Aider un client à gérer ses dépenses à la retraite est un exercice délicat. Entre les cadeaux aux enfants et aux petits-enfants, les voyages et les achats impulsifs, les dépenses imprévues peuvent mettre en péril le plan de retraite le mieux préparé. Aborder le sujet sans mettre les clients sur la défensive demande du doigté, mais ce n’est pas une mission impossible, selon des témoignages recueillis par Financial Planning.
Comprendre avant d’intervenir
Selon un sondage de Gallup, environ 70 % des décisions d’achat sont influencées par des facteurs émotionnels, et les retraités ne font pas exception.
Une partie du problème vient de la difficulté des clients à avoir des conversations franches avec leur famille sur leur situation financière réelle, car ils ne savent pas comment amorcer la discussion, signale la planificatrice financière Jorie Johnson.
Effectuer des suivis réguliers, impliquer les bénéficiaires au besoin et orienter les clients vers des ressources peut aider à remettre les choses en perspective.
Montrer plutôt que dire
Dire d’emblée à un client qu’il dépense trop est souvent contre-productif. Luke Lloyd, directeur de Lloyd Financial Group, préfère aider ses clients à visualiser les compromis liés à leurs choix de dépenses plutôt que de les confronter à la réalité.
Il utilise des simulations visuelles afin de démontrer l’impact de leurs décisions de dépenses sur l’évolution de leur portefeuille de placement, tout en estimant la probabilité d’épuisement des fonds selon différents scénarios.
La discussion devient alors souvent plus constructive, remarque le conseiller : il peut présenter aux clients ce qu’ils peuvent réellement se permettre. Un chalet au bord de l’eau ou un bateau ?
Il encourage par ailleurs ses clients à profiter de leurs premières années de retraite pour voyager et se faire plaisir, tout en adoptant un décaissement prudent. Dans la deuxième phase de la retraite, d’autres dépenses surviennent, lorsque la santé décline ou que la maison nécessite des réparations majeures.
Des applications et technologies qui permettent de regrouper les données financières des clients (comptes bancaires, cartes de crédit, investissements) peuvent aussi les aider à visualiser leurs dépenses essentielles.
Petits changements, grands impacts
De petits ajustements dans les habitudes peuvent produire des effets importants.
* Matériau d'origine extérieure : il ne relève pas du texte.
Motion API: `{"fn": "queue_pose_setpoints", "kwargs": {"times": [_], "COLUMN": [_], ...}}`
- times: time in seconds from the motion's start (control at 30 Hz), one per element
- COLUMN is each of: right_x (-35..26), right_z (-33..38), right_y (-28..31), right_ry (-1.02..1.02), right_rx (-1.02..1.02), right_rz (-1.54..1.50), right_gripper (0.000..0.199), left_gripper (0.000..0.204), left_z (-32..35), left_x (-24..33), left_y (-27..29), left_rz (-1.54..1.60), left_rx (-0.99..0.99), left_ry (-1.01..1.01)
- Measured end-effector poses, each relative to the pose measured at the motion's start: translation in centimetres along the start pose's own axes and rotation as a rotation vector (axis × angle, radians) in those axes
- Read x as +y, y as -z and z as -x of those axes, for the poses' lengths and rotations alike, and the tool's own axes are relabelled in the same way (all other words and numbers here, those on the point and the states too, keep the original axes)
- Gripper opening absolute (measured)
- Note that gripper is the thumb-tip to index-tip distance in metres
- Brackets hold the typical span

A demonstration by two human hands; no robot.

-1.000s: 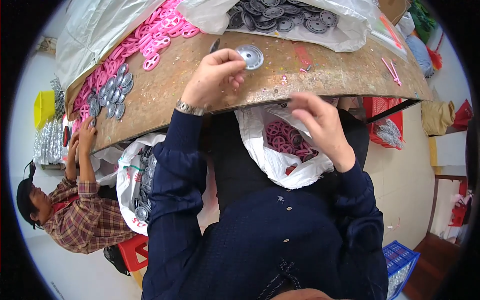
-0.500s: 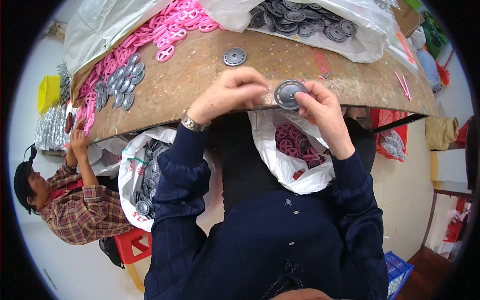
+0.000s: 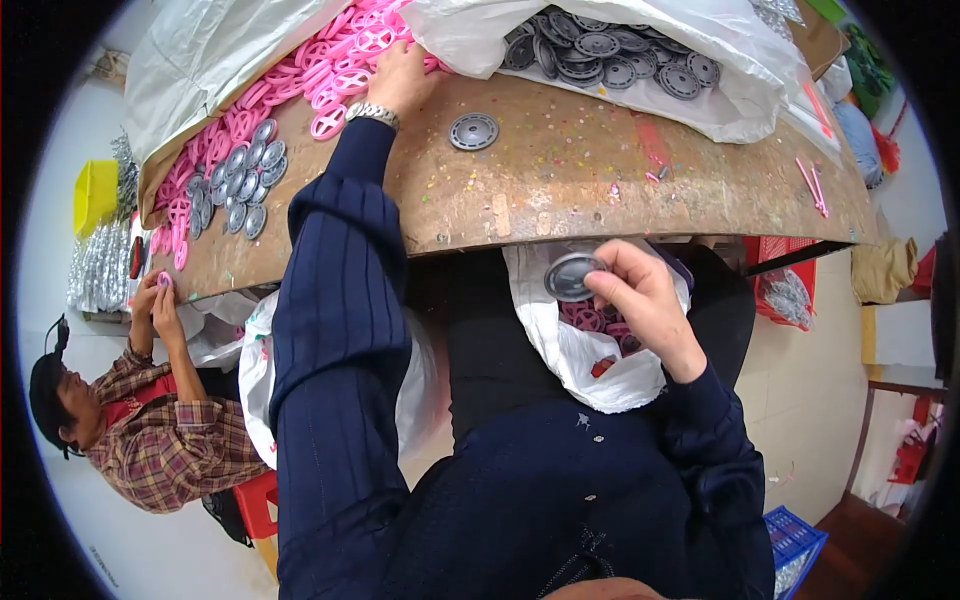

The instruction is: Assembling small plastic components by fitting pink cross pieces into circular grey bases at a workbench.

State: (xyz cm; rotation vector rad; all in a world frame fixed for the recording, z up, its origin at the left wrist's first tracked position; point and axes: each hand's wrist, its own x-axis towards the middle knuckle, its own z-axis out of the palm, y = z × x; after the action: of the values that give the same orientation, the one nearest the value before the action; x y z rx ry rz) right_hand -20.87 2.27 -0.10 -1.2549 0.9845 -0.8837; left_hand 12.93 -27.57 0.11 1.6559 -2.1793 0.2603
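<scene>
Worn brown wood is forming the bench (image 3: pixel 520 205), its near edge curving past the wearer's lap and specks of colour dotting its top. A bit of red print is showing on the white sack (image 3: pixel 258 390) below the near edge, beside the left sleeve, which is hiding too much for reading. Tiny dark marks on the pale surface behind the co-worker (image 3: pixel 160 445) are appearing too small to make out.

The left arm is stretching across the bench toward its far edge, the back of the left hand (image 3: pixel 402 80) facing up below a metal watch (image 3: pixel 375 115). Its fingertips are dipping among pink wheels (image 3: pixel 345 80) heaped along the far left edge; whether that grip is closing on one, I cannot tell. The right elbow is bending, and the right hand (image 3: pixel 648 305) is hovering just off the near edge, above an open sack (image 3: pixel 620 395) of pink pieces (image 3: pixel 590 318). Its grip is pinching a grey disc (image 3: pixel 573 277) by the rim between thumb and fingers.

Another disc (image 3: pixel 474 131) is lying alone mid-bench, and dark discs (image 3: pixel 620 70) are piling on white sheeting (image 3: pixel 740 120) at the far edge.
</scene>
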Motion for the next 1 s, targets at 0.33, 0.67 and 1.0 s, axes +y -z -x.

Jorie Johnson illustre ce principe par l’exemple d’un client qui souhaitait continuer à fréquenter les restaurants plusieurs fois par semaine : il a choisi de réduire ses dépenses en cocktails lors de ces sorties pour maintenir sa vie sociale tout en diminuant les coûts. Ce type d’arbitrage est généralement mieux reçu qu’une injonction à dépenser moins, indique la conseillère.
La capacité à anticiper des dépenses imprévues constitue un élément important de la planification de la retraite. Selon un sondage de Mutual of Omaha, plus du tiers des retraités américains ont fait face à des dépenses imprévues depuis leur retraite, mais seulement 59 % disposent d’un fonds d’urgence couvrant au moins trois mois de dépenses.
Parmi les dépenses imprévues les plus sous-estimées :
- les frais de soins à domicile et d’hébergement en résidence avec services,
- les réparations majeures du logement,
- la hausse des taxes foncières,
- la diminution des revenus de pension au décès du conjoint,
- les frais juridiques liés à la succession,
- le remplacement d’un véhicule
- ou encore la hausse des primes d’assurance médicale en voyage avec l’âge.
La création d’un fonds de prévoyance (alimenté par un dépôt équivalant à entre 3 % et 5 % du revenu net) peut permettre d’absorber ces coûts.
Structurer les revenus de retraite
Établir un plan structuré de revenus à la retraite favorise une meilleure prise de décision et réduit les dépenses impulsives, rapportent les conseillers interrogés.
La gestion des retraits obligatoires, notamment en les reportant lorsque la réglementation le permet, combinée à une stratégie fiscale adaptée donne en général de bons résultats.
En période de marchés favorables, mettre de côté de l’argent en vue de périodes plus difficiles ou pour financer des dépenses discrétionnaires constitue également une bonne pratique.
Reconnaître le besoin d’aide spécialisée
Si, malgré ces efforts, le client peine toujours à maîtriser ses dépenses, il peut être pertinent de l’orienter vers des ressources spécialisées, comme des intervenants en relation d’aide, des groupes de soutien financier ou des services de coaching budgétaire.
Des comportements de surconsommation sont parfois ancrés dans des croyances ou dans des expériences personnelles perturbantes, à la suite d’un décès, d’un problème de santé ou d’avoir à gérer pour la première fois un patrimoine important.
Ces interventions peuvent produire des résultats durables. Cependant, à l’instar d’un entraînement physique, une ou deux séances permettent de progresser, mais il faut du temps pour développer des réflexes financiers sur le long terme.